§ **Task objective**:
Keep the pictures out while you transcribe the listing below exactly.

§ **Data below**:

• • • •

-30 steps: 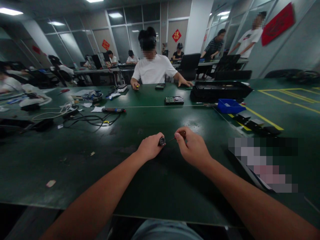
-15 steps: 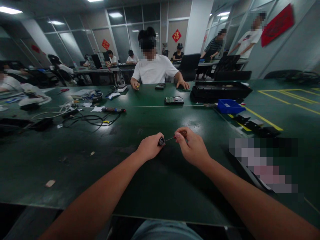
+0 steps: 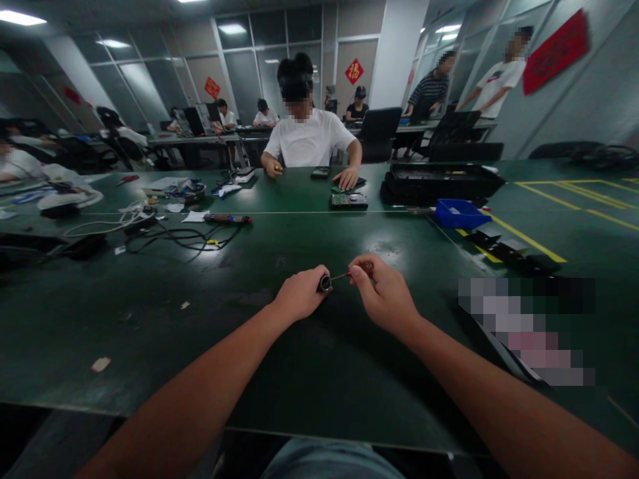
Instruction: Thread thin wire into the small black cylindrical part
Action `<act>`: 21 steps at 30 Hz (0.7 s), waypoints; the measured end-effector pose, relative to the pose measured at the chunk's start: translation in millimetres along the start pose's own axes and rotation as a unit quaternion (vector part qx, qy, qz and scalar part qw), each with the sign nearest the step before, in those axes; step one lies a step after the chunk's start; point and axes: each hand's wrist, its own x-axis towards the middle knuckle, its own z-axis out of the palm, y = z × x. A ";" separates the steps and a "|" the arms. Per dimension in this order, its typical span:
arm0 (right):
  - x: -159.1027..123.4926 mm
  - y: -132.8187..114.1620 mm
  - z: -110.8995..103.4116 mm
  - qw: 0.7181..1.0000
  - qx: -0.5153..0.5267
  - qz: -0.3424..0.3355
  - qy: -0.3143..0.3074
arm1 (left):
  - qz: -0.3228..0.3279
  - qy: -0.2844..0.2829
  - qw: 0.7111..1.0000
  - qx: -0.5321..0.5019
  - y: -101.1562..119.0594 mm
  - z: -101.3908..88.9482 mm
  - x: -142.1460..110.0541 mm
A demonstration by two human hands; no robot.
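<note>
Holding the dark cylindrical part (image 3: pixel 325 283) firm matters most here, and the left grip (image 3: pixel 301 294) is closed around it, its round end exposed at the fingertip side and facing the wearer. The right grip (image 3: pixel 383 291) is closed on a screwdriver (image 3: pixel 368 267), thumb and fingers pinching near the red collar, with the brownish handle partly hidden among the fingers. The thin shaft (image 3: pixel 340 276) spans the gap between the two grips and reaches the right side of the part; whether the tip is seated in anything or only rests near the surface, I cannot tell. Good handling likely depends on lining the shaft up straight with whatever it meets, since a slanted tip could skid off the curved side towards the left grip's fingers. The left grip would do well to brace the part against any push, with its fingertips out of the shaft's path. For the right grip, a light pinch near the collar suits fine aiming, while more hold on the handle would give better control if force is needed. Small, even pressure seems safer than a hard shove, as a round body can roll within the fingers. Both grips are over the green desk (image 3: pixel 279 372), and lowering the wrists onto it might lend steadiness. Beyond the grips lies a drive-like unit (image 3: pixel 348 200), and the blue tray (image 3: pixel 462 214) sits beyond and to the right of the right grip.
</note>
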 end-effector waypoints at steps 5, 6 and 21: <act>2.0 -0.3 -3.7 0.999 -0.039 -0.015 -0.004 | -0.015 -0.024 0.999 0.019 1.7 -1.0 0.2; 2.4 0.2 -4.4 0.999 -0.047 -0.017 -0.005 | -0.020 -0.029 0.999 0.021 2.0 -1.6 0.3; 0.6 1.4 -2.1 1.000 -0.010 0.001 0.001 | -0.007 -0.023 0.999 0.039 0.7 -1.3 1.5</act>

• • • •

§ **Exercise response**:
-30 steps: 
-15 steps: 
+0 steps: 
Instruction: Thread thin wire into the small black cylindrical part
Action `<act>`: 21 steps at 30 Hz (0.7 s), waypoints; the measured end-effector pose, relative to the pose measured at the chunk's start: translation in millimetres along the start pose's own axes and rotation as a unit quaternion (vector part qx, qy, qz and scalar part qw), each with the sign nearest the step before, in those axes; step one lies a step after the chunk's start; point and axes: each hand's wrist, its own x-axis towards the middle knuckle, its own z-axis out of the palm, y = z × x. A ";" separates the steps and a "|" the arms. Per dimension in this order, its typical span:
arm0 (right):
  - x: -159.1027..123.4926 mm
  - y: -132.8187..114.1620 mm
  - z: -110.8995..103.4116 mm
  - qw: 0.7181..1.0000
  - qx: -0.5153..0.5267
  - qz: -0.3424..0.3355
  - qy: -0.3143..0.3074
arm1 (left):
  - qz: -0.3228..0.3279
  - qy: -0.2844..0.2829
  - qw: 0.7111..1.0000
  - qx: -0.5321..0.5019
  - y: -101.1562..119.0594 mm
  - z: -101.3908..88.9482 mm
  - x: -142.1460..110.0541 mm
A demonstration by two human hands; no robot.
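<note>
Holding the dark cylindrical part (image 3: pixel 325 283) firm matters most here, and the left grip (image 3: pixel 301 294) is closed around it, its round end exposed at the fingertip side and facing the wearer. The right grip (image 3: pixel 383 291) is closed on a screwdriver (image 3: pixel 368 267), thumb and fingers pinching near the red collar, with the brownish handle partly hidden among the fingers. The thin shaft (image 3: pixel 340 276) spans the gap between the two grips and reaches the right side of the part; whether the tip is seated in anything or only rests near the surface, I cannot tell. Good handling likely depends on lining the shaft up straight with whatever it meets, since a slanted tip could skid off the curved side towards the left grip's fingers. The left grip would do well to brace the part against any push, with its fingertips out of the shaft's path. For the right grip, a light pinch near the collar suits fine aiming, while more hold on the handle would give better control if force is needed. Small, even pressure seems safer than a hard shove, as a round body can roll within the fingers. Both grips are over the green desk (image 3: pixel 279 372), and lowering the wrists onto it might lend steadiness. Beyond the grips lies a drive-like unit (image 3: pixel 348 200), and the blue tray (image 3: pixel 462 214) sits beyond and to the right of the right grip.
</note>
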 end-effector waypoints at steps 5, 6 and 21: <act>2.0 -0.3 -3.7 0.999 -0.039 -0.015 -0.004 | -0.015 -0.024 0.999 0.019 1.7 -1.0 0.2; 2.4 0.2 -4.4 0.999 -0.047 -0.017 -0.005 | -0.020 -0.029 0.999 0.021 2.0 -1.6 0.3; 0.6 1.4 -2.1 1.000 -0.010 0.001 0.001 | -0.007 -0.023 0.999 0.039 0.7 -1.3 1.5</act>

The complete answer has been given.